FTC reaches settlements with companies regarding Privacy Shield misrepresentations

10. December 2019

On December 3, 2019, the Federal Trade Commission (FTC) announced that it had reached settlements in four different cases of Privacy Shield misrepresentation. The FTC alleged that in particular Click Labs, Inc., Incentive Services, Inc., Global Data Vault, LLC, and TDARX, Inc. each falsely claimed to have participated in the framework agreements of the EU-US Privacy Shield. According to the FTC, Global Data and TDARX continued to claim participation in the EU-U.S. Privacy Shield upon expiration of their Privacy Shield certifications. Click Labs and Incentive Services have also erroneously claimed to participate in the Swiss-U.S. Privacy Shield Framework. In addition, Global Data and TDARX have violated the Privacy Shield Framework by failing to follow the annual review of whether statements about their privacy shield practices were accurate. Also, according to the complaints, they did not affirm that they would continue to apply Privacy Shield protection to personal information collected during participation in the program.

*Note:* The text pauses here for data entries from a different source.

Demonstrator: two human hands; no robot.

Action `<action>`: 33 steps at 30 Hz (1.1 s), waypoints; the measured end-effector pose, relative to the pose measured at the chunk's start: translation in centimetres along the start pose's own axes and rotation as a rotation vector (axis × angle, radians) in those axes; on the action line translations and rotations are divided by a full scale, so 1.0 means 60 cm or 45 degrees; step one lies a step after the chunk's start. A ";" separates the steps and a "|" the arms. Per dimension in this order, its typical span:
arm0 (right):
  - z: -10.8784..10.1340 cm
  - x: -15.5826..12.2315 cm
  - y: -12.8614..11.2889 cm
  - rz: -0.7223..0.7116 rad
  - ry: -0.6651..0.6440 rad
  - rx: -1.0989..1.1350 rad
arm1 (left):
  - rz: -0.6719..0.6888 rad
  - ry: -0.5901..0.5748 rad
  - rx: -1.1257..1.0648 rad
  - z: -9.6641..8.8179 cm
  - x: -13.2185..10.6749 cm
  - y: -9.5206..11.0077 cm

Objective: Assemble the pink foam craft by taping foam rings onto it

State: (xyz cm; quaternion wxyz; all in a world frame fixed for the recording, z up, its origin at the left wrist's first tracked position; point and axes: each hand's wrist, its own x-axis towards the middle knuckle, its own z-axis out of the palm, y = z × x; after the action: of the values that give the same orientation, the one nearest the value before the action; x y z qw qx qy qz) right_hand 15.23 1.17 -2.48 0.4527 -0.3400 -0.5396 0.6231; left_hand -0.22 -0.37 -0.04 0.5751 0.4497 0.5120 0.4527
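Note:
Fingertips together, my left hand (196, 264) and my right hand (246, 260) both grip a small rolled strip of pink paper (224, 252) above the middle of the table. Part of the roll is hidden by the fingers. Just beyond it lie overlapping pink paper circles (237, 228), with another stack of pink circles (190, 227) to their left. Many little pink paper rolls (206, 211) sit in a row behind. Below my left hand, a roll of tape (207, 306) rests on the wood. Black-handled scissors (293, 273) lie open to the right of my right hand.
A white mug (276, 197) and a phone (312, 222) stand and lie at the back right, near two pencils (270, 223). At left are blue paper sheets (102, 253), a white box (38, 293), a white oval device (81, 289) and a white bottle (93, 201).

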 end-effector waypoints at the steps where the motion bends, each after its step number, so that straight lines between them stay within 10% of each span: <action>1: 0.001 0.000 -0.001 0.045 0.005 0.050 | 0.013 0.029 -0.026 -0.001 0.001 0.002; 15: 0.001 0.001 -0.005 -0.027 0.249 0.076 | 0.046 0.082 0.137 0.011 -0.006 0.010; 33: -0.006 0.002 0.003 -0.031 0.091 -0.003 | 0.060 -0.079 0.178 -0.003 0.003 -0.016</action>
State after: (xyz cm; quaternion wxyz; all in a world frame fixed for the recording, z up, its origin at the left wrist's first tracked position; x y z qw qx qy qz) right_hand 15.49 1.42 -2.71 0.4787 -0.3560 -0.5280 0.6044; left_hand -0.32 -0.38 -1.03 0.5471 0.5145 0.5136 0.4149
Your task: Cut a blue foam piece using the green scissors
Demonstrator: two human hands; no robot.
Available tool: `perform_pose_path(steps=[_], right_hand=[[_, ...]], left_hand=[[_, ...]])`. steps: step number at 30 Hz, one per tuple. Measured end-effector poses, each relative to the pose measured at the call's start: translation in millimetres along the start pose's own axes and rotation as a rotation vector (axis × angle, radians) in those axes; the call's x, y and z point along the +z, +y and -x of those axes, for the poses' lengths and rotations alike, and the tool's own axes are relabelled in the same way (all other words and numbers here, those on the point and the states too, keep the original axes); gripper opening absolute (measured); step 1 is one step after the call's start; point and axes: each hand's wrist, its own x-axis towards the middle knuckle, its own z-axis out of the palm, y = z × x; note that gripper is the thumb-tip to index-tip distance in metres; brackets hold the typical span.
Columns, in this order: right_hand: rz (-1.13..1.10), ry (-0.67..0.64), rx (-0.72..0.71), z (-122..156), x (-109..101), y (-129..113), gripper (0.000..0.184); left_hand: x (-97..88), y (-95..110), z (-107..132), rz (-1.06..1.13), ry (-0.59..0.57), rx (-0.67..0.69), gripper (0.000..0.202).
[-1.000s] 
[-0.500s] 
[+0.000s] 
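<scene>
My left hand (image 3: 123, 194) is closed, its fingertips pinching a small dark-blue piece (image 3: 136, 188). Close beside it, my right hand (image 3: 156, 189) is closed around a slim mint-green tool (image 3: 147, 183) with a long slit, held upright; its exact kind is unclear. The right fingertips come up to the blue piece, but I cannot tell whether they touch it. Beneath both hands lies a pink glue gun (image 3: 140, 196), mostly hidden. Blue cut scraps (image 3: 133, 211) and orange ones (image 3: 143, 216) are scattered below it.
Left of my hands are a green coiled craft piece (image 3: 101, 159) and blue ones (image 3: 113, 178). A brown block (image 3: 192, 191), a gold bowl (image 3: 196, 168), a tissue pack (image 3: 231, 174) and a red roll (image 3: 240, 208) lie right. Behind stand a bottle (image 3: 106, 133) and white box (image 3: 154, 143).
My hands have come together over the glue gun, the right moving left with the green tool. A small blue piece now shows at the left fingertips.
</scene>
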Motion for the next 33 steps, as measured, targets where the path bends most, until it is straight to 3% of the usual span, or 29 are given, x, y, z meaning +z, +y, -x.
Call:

As part of the proposed settlements, each of the companies is prohibited from misrepresenting its participation in the EU-U.S. Privacy Shield Framework or any other privacy or data security program sponsored by any government or self-regulatory or standard-setting organization. In addition, Global Data Vault and TDARX are required to continue to apply Privacy Shield protection to personal information collected during participation in the program. Otherwise, they are required to return or delete such information.

The EU-U.S. and Swiss-U.S. Privacy Shield Frameworks allow companies to legally transfer personal data from the EU or Switzerland to the USA. Since the framework was established in 2016, the FTC has initiated a total of 21 enforcement measures in connection with the Privacy Shield.

A description of the consent agreements is published in the Federal Register and publicly commented on for 30 days. The FTC will then decide whether the proposed consent orders are final.